Sadly, her attempt at a dignified exit was ruined by the way her ankle buckled the moment she tried to take a step.

‘Mum, you can’t walk,’ cried Clara, obviously exasperated by her mother’s stubbornness. ‘Don’t be silly!’

‘Clara’s right,’ said P.J., and gave Nell a smile that made her heart do an alarming somersault. ‘You always used to be so sensible, Nell. Don’t tell me you’ve changed that much!’

‘You have,’ she said without thinking.

‘I’m sixteen years older and wearing a suit,’ he acknowledged, ‘but otherwise I’m just the same. I’m not suggesting you get into a car with a stranger. We used to be friends.’

And lovers…

The unspoken words hung in the air, and for Nell it was like a series of pictures flicking through her mind. P.J. reaching confidently for her hand, smiling as he drew her towards him. Lying by the river in the long, sweet grass, drowsy with sunshine, feeling the tickle of a feather on her nose, opening her eyes to see him leaning above her with that wicked grin.
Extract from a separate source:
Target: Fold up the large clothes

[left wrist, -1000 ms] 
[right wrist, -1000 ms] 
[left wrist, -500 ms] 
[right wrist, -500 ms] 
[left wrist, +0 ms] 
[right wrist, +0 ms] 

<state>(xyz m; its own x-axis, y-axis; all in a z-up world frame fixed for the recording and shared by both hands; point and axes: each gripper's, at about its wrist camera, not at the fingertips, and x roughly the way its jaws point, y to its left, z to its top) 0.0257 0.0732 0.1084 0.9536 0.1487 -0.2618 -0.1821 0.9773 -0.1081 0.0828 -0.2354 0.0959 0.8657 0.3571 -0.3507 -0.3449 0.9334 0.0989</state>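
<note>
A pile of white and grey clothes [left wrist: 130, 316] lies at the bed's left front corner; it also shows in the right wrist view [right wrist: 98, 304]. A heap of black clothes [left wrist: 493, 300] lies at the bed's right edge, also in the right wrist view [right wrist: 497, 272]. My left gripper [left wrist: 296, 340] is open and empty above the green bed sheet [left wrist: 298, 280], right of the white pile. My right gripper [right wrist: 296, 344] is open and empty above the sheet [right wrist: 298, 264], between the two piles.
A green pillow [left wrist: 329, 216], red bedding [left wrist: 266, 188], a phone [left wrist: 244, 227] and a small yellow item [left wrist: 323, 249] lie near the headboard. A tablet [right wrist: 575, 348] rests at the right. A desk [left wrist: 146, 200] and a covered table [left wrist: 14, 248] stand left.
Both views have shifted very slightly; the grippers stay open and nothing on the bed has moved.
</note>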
P.J. turning up at her door, half hidden behind a huge bunch of roses, when she passed her finals; holding her as she wept and wept for a lost dog.

‘Come on, Nell,’ he said with a smile that told her he remembered just as much as she did. ‘Get in the car and stop being silly like Clara says!’
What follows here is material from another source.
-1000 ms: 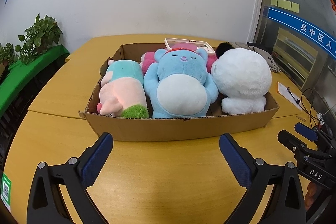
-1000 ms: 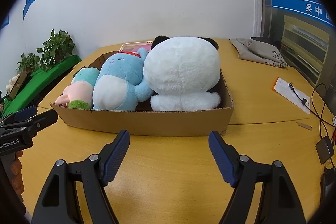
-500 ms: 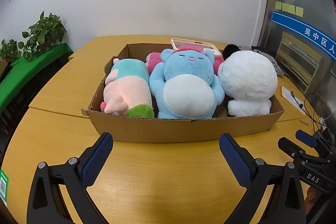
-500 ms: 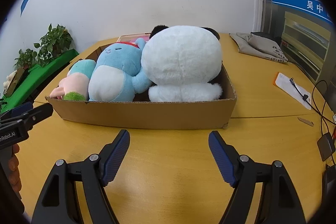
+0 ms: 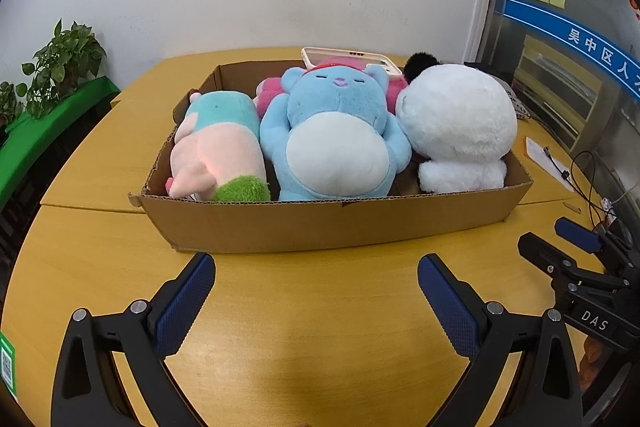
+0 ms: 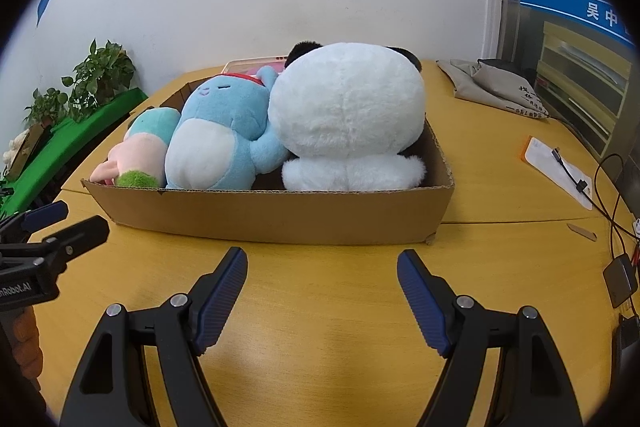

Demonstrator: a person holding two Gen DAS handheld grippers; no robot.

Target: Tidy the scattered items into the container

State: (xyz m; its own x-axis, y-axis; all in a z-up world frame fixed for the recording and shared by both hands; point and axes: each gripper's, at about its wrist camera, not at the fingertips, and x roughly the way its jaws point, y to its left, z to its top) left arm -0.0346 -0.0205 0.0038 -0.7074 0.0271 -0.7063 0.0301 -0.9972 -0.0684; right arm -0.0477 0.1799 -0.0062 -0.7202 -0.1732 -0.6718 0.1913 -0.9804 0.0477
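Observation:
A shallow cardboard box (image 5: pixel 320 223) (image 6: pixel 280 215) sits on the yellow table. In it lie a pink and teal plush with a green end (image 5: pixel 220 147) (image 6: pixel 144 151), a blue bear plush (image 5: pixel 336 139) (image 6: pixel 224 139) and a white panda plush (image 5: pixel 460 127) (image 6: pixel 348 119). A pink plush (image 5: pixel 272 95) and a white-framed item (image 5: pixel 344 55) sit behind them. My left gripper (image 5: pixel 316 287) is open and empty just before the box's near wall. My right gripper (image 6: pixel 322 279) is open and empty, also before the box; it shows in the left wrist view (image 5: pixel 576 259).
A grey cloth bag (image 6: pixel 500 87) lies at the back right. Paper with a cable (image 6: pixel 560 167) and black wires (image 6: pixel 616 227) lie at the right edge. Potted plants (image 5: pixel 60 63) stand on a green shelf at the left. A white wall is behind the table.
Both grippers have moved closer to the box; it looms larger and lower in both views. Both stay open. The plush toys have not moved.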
Clara giggled and hugged Nell, evidently taking it for granted that the matter was now decided. ‘Bye, Mum. See you tonight.’ She turned brightly to her new ally. ‘Bye, P.J. Don’t let Mum do anything she shouldn’t!’

‘Goodbye, Clara.’ He grinned. ‘Don’t worry, I’ll look after her.’

Nell shook her head ruefully as her daughter ran off, school bag bumping against her back. ‘That girl…!’

‘She’s great,’ said P.J. ‘I like children with personality.’

‘She’s got that all right,’ said Nell with feeling.

‘Well, she’s issued her instructions, and I wouldn’t want to be in your shoes if she finds out that you haven’t done as you were told!’ He held open the passenger door. ‘Come on, in you get.’

It would be ridiculous to refuse now, and she could hardly run off with her ankle like this. With the distinct feeling that she was being managed, and not at all sure that she liked it, Nell limped over to the car and got in. Turning with a little difficulty, she smiled a hello at the children in the back.

‘Jake, Emily and Flora,’ said P.J., pointing affectionately at each one. ‘Kids, this lady I almost knocked over is an old friend of mine, Nell Martindale.’

It was odd hearing her maiden name again. ‘Nell Shea now,’ she reminded him.

‘Of course. Sorry.’

P.J. switched on the engine abruptly. He had forgotten Simon Shea there for a moment. Of course Nell had taken his name. She had been besotted with him. Stupid to think she would have changed it back.

‘We’re divorced, but I kept Shea so that I’d have the same surname as Clara,’ she said, almost as if she could read his mind.